WATCHDOG CRITICIZES VA OVER EUROPE TRIP
Coffman calls for resignation, saying, “It is time to clean house”
VA Secretary David Shulkin’s chief of staff doctored an email and made false statements to create a pretext for taxpayers to pay for the secretary’s wife on a trip to Europe, the agency’s inspector general found.
WASHINGTON» Veterans Affairs Secretary David Shulkin improperly accepted Wimbledon tennis tickets and his staff lied that he was getting an award in order to justify his wife accompanying him at taxpayer expense on an 11-day European trip that mixed business and sightseeing, according to a blistering government investigation released Wednesday.
The 87-page report by the VA’s internal watchdog said Shulkin should reimburse the government more than $4,000 for his wife’s airfare and accused his top aide of doctoring emails to falsely represent that Shulkin was being honored in Denmark, inventing a rationale for his wife’s free travel.
“The investigation revealed serious derelictions” by Shulkin and his staff, said the report, which cited “poor judgment and/or misconduct.”
The findings are the latest in a series of controversies involving expensive or wasteful plane travel by top Trump administration officials.

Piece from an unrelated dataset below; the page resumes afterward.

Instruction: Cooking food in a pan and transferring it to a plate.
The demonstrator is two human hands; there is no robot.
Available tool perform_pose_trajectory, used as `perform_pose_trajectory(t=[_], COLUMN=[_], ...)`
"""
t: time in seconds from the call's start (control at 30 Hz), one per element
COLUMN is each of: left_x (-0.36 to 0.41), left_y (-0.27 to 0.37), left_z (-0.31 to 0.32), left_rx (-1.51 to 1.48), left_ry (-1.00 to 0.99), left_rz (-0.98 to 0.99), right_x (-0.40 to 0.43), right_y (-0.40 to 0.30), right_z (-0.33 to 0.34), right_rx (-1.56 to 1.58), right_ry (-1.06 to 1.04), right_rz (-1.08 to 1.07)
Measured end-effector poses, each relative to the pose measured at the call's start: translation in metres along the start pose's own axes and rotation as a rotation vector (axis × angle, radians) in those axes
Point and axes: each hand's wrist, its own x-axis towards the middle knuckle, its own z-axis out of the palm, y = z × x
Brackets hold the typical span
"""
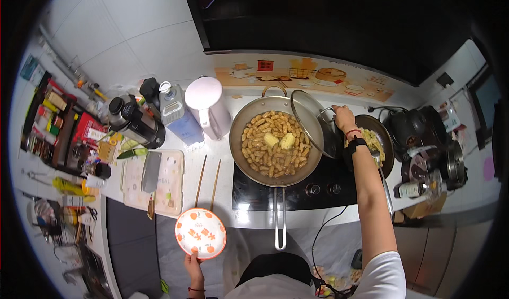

President Donald Trump’s health secretary, Tom Price, resigned in September after questions arose about his use of private jets for multiple government trips.
Top lawmakers on the congressional oversight committees urged Shulkin, a former VA undersecretary of health who served in the Obama administration, to address the findings fully. They stressed in a joint statement that “whether intentional or not, misusing taxpayer dollars is unacceptable.”
Rep. Mike Coffman, R-Colo., a member of the House Veterans’ Affairs Committee, called on Shulkin to resign and said “it is time to clean house at the VA.”
The call for his resignation is especially significant given that Coffman is a Republican and Shulkin was nominated last year by President Donald Trump to lead the U.S. Department of Veterans Affairs. Coffman also has been a longtime member of the House veterans committee.